◆ **Task goal**
Repeat word for word, please, only the lines of the material from the one containing "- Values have" through its final line, both ends included.

◆ **The data**
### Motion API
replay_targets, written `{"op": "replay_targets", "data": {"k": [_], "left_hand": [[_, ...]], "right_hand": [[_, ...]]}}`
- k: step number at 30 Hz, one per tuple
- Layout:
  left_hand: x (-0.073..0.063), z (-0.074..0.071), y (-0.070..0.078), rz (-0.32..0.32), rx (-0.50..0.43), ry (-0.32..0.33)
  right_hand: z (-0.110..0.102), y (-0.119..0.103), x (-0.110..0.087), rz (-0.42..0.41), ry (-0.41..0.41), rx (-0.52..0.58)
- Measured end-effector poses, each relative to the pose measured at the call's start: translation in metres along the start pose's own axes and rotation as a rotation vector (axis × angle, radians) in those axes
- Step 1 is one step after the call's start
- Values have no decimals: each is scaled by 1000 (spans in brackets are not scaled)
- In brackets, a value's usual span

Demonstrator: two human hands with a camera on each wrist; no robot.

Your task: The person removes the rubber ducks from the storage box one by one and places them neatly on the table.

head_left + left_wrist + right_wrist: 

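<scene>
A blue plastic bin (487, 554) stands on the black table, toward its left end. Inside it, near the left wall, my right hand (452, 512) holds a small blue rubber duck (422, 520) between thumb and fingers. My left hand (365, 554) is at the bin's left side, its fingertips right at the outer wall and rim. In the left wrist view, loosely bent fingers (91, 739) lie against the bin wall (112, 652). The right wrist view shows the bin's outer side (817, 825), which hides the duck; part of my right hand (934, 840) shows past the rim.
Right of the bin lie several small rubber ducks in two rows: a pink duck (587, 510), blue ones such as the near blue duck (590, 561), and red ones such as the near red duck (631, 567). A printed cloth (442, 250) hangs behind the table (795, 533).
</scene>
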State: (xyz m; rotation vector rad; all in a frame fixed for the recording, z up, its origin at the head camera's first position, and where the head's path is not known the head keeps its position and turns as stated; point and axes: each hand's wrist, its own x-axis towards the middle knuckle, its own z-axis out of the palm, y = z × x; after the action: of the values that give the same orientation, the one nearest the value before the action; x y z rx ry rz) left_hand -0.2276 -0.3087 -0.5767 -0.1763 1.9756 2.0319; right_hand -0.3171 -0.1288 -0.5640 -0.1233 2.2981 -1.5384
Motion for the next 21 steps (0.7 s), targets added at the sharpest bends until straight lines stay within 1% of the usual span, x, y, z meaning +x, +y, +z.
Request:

◆ **Final answer**
- Values have no decimals: each is scaled by 1000 (spans in brackets are not scaled)
- In brackets, a value's usual span

Demonstrator: two human hands with a camera on each wrist; no robot.

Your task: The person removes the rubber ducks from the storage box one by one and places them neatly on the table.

head_left + left_wrist + right_wrist: 

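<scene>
A blue plastic bin (487, 554) stands on the black table, toward its left end. Inside it, near the left wall, my right hand (452, 512) holds a small blue rubber duck (422, 520) between thumb and fingers. My left hand (365, 554) is at the bin's left side, its fingertips right at the outer wall and rim. In the left wrist view, loosely bent fingers (91, 739) lie against the bin wall (112, 652). The right wrist view shows the bin's outer side (817, 825), which hides the duck; part of my right hand (934, 840) shows past the rim.
Right of the bin lie several small rubber ducks in two rows: a pink duck (587, 510), blue ones such as the near blue duck (590, 561), and red ones such as the near red duck (631, 567). A printed cloth (442, 250) hangs behind the table (795, 533).
</scene>
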State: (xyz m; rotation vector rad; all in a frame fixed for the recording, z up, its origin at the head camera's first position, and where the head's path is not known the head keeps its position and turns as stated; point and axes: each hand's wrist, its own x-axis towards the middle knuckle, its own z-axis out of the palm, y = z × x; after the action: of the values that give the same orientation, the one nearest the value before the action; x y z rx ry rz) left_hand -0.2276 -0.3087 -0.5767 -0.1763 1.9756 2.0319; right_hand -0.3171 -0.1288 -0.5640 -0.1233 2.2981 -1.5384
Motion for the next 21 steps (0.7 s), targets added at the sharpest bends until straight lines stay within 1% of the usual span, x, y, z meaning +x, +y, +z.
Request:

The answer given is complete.